• _What is expected_: Only the lines below between the one holding "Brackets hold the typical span" and the one holding "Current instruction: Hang", inclusive, are to be reproduced word for word; the pictures are to be left out.

(Data to examine Opens)

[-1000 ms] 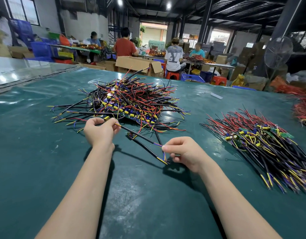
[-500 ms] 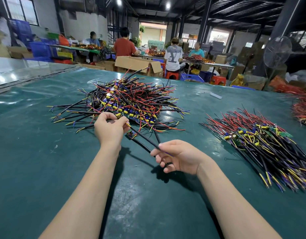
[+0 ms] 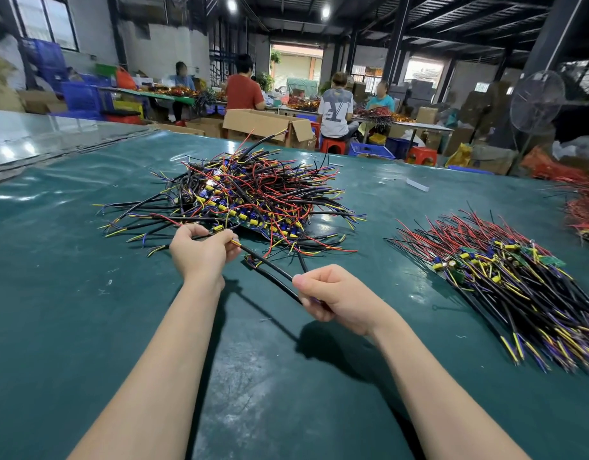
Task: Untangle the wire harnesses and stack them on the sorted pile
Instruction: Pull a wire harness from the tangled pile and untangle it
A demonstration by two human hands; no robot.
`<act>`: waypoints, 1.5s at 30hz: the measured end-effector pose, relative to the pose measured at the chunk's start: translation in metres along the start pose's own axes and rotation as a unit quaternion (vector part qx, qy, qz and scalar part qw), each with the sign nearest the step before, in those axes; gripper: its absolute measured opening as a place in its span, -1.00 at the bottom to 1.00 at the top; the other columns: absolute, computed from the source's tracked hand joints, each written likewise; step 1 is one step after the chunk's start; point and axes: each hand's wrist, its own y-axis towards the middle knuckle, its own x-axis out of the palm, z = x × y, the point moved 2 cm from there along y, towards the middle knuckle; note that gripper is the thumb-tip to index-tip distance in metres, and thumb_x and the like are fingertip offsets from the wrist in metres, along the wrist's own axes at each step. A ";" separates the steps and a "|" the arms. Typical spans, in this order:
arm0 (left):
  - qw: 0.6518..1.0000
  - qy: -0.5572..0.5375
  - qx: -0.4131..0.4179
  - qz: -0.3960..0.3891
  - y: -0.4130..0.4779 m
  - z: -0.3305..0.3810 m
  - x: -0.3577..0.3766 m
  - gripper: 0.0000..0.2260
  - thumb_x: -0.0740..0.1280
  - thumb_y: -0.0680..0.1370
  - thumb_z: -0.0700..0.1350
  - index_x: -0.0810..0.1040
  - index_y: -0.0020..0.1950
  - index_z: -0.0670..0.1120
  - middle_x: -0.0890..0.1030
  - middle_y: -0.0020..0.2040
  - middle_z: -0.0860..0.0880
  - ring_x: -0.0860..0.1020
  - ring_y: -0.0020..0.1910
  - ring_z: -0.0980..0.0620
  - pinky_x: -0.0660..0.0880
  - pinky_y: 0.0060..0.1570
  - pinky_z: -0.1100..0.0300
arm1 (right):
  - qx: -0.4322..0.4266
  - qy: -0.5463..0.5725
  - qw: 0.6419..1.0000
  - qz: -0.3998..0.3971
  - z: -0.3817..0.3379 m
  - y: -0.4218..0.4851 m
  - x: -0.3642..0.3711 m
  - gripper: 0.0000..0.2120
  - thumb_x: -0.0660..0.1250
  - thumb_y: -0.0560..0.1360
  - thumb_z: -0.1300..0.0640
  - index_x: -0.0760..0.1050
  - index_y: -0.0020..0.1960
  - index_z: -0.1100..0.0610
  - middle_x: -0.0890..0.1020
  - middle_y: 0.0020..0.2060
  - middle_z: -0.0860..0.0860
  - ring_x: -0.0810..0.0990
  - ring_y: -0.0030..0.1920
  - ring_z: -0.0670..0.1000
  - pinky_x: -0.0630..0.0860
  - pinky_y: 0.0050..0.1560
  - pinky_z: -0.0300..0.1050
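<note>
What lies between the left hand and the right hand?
Black wires span the gap, held by the left hand and the right hand, as the head view shows.

Head-worn camera looks forward and down, close over table [image 3: 87, 327].

The tangled heap [image 3: 253, 197] of wire harnesses is a loose mound of black, red, yellow and purple leads on the green tabletop [image 3: 87, 327], with small yellow and blue parts among them and ends sticking out all round. At the heap's near edge one harness [image 3: 266, 262] stretches out: two black cables run straight from the left hand [image 3: 203, 250], which pinches it, to the right hand [image 3: 336, 293], which grips the ends. The sorted pile [image 3: 505, 277] lies well right of the heap, its leads combed roughly parallel.
</note>
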 end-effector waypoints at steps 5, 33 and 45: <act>1.000 -0.009 -0.026 0.007 0.005 0.000 -0.004 -0.64 0.30 0.42 -0.46 0.23 -0.24 -0.06 0.51 -0.36 -0.18 0.51 -0.63 0.14 0.52 -0.52 0.29 | 0.011 0.094 0.992 -0.089 0.001 -0.005 0.001 -0.85 0.24 0.49 0.23 0.45 -0.26 0.17 0.42 -0.57 -0.10 0.33 -0.55 -0.18 0.20 -0.53 -0.41; 0.994 0.001 -0.041 -0.105 0.000 0.010 0.001 -0.65 0.32 0.45 -0.43 0.26 0.11 -0.20 0.55 -0.26 -0.18 0.54 -0.55 0.16 0.51 -0.51 0.32 | 0.100 0.138 0.963 -0.210 0.000 -0.021 -0.019 -0.74 0.49 0.15 -0.07 0.66 -0.32 0.11 0.61 -0.52 -0.01 0.38 -0.65 -0.21 0.19 -0.66 -0.47; 0.863 0.213 -0.185 -0.418 -0.058 -0.018 0.035 -0.89 0.36 0.47 -0.33 0.50 -0.13 -0.14 0.62 -0.45 0.00 0.52 -0.55 0.17 0.43 -0.52 0.39 | 0.058 0.291 0.931 0.214 0.014 0.001 -0.025 -0.80 0.24 0.54 0.18 0.49 -0.26 0.13 0.51 -0.54 -0.07 0.43 -0.55 -0.16 0.43 -0.50 -0.34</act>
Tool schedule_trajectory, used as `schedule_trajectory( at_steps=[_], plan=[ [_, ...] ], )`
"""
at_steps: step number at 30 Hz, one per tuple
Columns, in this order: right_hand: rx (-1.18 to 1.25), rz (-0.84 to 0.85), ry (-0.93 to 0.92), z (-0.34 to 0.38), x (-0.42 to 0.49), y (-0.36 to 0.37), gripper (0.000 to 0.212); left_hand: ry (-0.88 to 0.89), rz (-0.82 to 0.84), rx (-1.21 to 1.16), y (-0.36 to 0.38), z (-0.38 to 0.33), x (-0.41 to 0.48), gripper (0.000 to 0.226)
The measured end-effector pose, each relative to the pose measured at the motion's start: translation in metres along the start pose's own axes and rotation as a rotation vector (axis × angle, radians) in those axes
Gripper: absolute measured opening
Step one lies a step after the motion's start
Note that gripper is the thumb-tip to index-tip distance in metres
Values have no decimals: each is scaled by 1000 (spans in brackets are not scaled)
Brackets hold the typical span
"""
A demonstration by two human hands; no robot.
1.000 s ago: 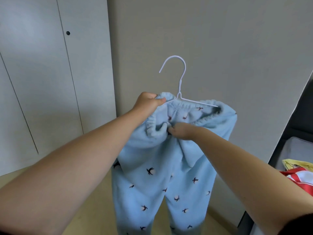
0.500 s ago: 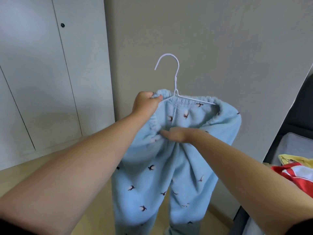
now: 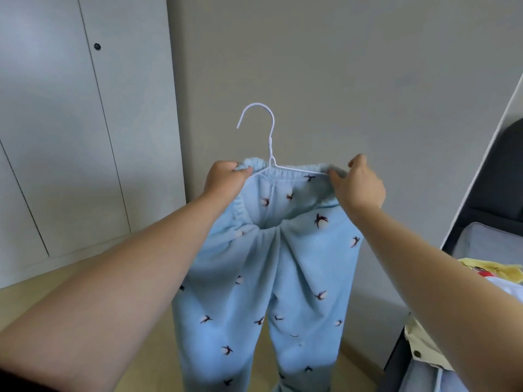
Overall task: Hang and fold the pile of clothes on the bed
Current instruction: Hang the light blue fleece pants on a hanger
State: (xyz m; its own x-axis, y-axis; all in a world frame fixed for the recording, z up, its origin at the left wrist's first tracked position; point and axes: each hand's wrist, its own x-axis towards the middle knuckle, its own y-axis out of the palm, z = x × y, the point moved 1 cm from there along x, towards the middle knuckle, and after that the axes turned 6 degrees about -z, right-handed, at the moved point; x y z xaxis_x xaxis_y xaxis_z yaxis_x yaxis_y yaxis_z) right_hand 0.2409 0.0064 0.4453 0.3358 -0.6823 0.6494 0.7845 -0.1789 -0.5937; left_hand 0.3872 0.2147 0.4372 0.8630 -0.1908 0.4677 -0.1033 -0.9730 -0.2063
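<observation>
**Clerk:** Largest item first, please.

**Inspector:** Wardrobe doors (image 3: 70, 137), closed, at 9 o'clock. Probably where the hook is bound; not yet reached.

**Clerk:** The garment?

**Inspector:** Pale blue fleece pyjama trousers (image 3: 268, 278), centre of view, held up in the air before the wall, legs hanging toward 6 o'clock. Small dark bird print, gathered elastic waistband. The near side of the waistband sags in a fold; the far side runs along the hanger.

**Clerk:** Work outstanding?

**Inspector:** A pile of clothes (image 3: 486, 274) lies on the bed (image 3: 486, 241) at 3 to 4 o'clock, with yellow and cream pieces visible.

**Clerk:** Hands?

**Inspector:** Left hand (image 3: 223, 179) is clenched round the waistband and the hanger's 9 o'clock shoulder. Right hand (image 3: 359, 185) pinches the waistband at the 3 o'clock end. In my judgement the spread grip stretches the elastic across both shoulders so it cannot slip off.

**Clerk:** The hanger?

**Inspector:** White wire hanger (image 3: 270, 145), upright, hook at 12 o'clock and free.
</observation>
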Motion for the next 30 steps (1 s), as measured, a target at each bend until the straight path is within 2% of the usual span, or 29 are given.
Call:
schedule_trajectory(
  at_steps=[4, 7, 9, 13, 16, 17, 18, 20, 21, 22, 23, 25, 27, 29, 30],
  plan=[
    [-171, 106, -114, -7, 2, 8, 13, 7, 20, 6, -4, 4, -3, 37],
    [-83, 157, -90, -1, 2, 6, 17, 33, 101, 14, -5, 7, -8, 34],
    [31, 174, -87, 11, 0, 1, 21, 49, 110, 53, -8, 10, -9, 42],
    [175, 195, -251, 49, -24, -6, 31, 74, 107, 108, -4, 12, -12, 53],
    [178, 383, -397, 69, -44, -1, 37, 100, 116, 123, 3, 5, -17, 54],
    [193, 388, -402, 70, -45, -2, 38, 109, 111, 127, 4, 3, -17, 54],
    [220, 315, -400, 69, -42, -6, 37, 118, 107, 125, 3, 1, -17, 55],
    [271, 28, -425, 60, -31, -12, 19, 141, 101, 107, -2, -2, -14, 56],
    [278, -25, -459, 56, -25, -14, 10, 156, 94, 98, -4, -4, -12, 56],
    [239, 30, -484, 52, -20, -14, 17, 167, 87, 99, -6, -6, -11, 55],
    [190, 179, -483, 49, -16, -12, 22, 181, 83, 107, -7, -8, -11, 54],
    [115, 428, -411, 43, -11, -6, 16, 195, 89, 161, -8, -11, -12, 50],
    [119, 413, -326, 39, -7, -3, 11, 262, 55, 297, -9, -15, -16, 37],
    [167, 275, -221, 35, -6, -4, 10, 398, -41, 567, -13, -20, -19, 13],
    [197, 188, -173, 34, -6, -3, 10, 467, -104, 659, -16, -22, -21, 10]
  ],
)
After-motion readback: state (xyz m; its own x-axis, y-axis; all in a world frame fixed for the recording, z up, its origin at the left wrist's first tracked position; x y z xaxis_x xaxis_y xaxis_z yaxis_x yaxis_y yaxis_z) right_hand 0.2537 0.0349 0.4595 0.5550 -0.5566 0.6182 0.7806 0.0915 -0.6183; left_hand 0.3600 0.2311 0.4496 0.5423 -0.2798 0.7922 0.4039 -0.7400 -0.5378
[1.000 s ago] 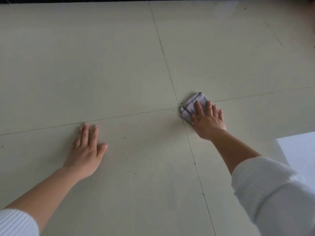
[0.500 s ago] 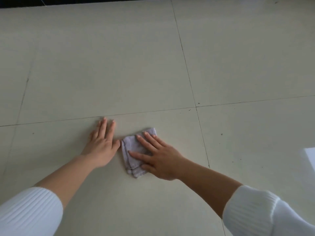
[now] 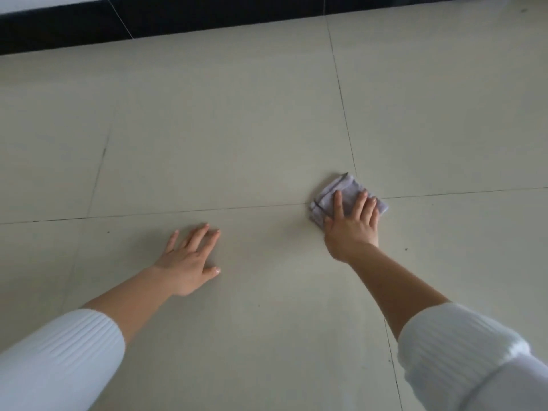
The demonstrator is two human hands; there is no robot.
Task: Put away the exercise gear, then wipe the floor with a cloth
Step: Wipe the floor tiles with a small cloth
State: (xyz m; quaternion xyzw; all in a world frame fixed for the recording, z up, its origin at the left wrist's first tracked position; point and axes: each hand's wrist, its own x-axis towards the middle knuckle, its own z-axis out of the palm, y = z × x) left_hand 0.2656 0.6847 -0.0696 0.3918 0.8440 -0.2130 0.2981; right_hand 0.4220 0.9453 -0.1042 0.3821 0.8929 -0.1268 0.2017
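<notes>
The right hand (image 3: 351, 229) is pressing down flat on a folded grey-lilac cloth (image 3: 345, 185), with its fingers (image 3: 360, 203) straight and slightly spread over the fabric. The thumb is lying along the cloth's left edge. Nothing is being pinched or curled around; the palm and fingers are simply bearing on the cloth from above.

The cloth is lying on the pale tiled floor (image 3: 222, 129), right of the middle of the scene. It is sitting just where a grout line (image 3: 344, 108) running from far to near is crossing another grout line (image 3: 148, 215) running left to right. The cloth's far corner and right corner are showing beyond the fingertips, and a dark stitched hem is showing along its edges.

The left hand (image 3: 189, 262) is resting palm down on the bare tile, well apart from the cloth and nearer to the person. Its fingers are stretched out and fanned, its thumb is pointing right, and it is holding nothing.

Both forearms are reaching out from white ribbed sleeves, the left sleeve (image 3: 59, 360) at the near left corner and the right sleeve (image 3: 462, 357) at the near right, both pushed up toward the elbows.

A few tiny dark specks (image 3: 405, 249) are dotting the tiles near the hands. A black band (image 3: 148, 22) is running along the far edge of the floor.
</notes>
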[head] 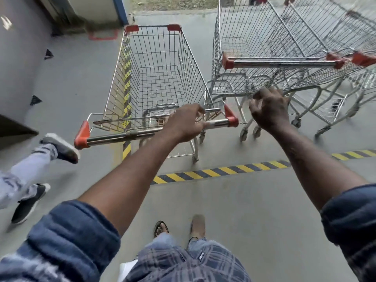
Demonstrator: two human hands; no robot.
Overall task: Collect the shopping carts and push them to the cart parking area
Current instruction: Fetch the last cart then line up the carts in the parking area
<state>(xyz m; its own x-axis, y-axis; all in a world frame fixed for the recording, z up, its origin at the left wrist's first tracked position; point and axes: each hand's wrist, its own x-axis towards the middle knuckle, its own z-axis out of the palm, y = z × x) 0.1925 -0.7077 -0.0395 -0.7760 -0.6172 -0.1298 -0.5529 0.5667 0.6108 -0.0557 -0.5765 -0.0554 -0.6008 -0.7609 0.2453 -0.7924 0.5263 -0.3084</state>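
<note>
L hand round cart handle; R hand loosely curled, empty, nr nested carts.

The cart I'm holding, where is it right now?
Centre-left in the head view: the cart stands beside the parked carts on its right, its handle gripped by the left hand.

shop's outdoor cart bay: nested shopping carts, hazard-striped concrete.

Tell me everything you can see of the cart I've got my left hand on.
The shopping cart is an empty silver wire basket on a metal frame with castors, orange corner caps and an orange-ended metal handle bar. It stands upright on the grey floor over a yellow-black stripe, left of the other carts. The left hand grips the handle bar.
</note>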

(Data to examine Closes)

• _Result of the exercise_:
Brackets hold the typical span
"""
A demonstration by two human hands; no robot.
1.000 s ago: 
0.500 s ago: 
now: 
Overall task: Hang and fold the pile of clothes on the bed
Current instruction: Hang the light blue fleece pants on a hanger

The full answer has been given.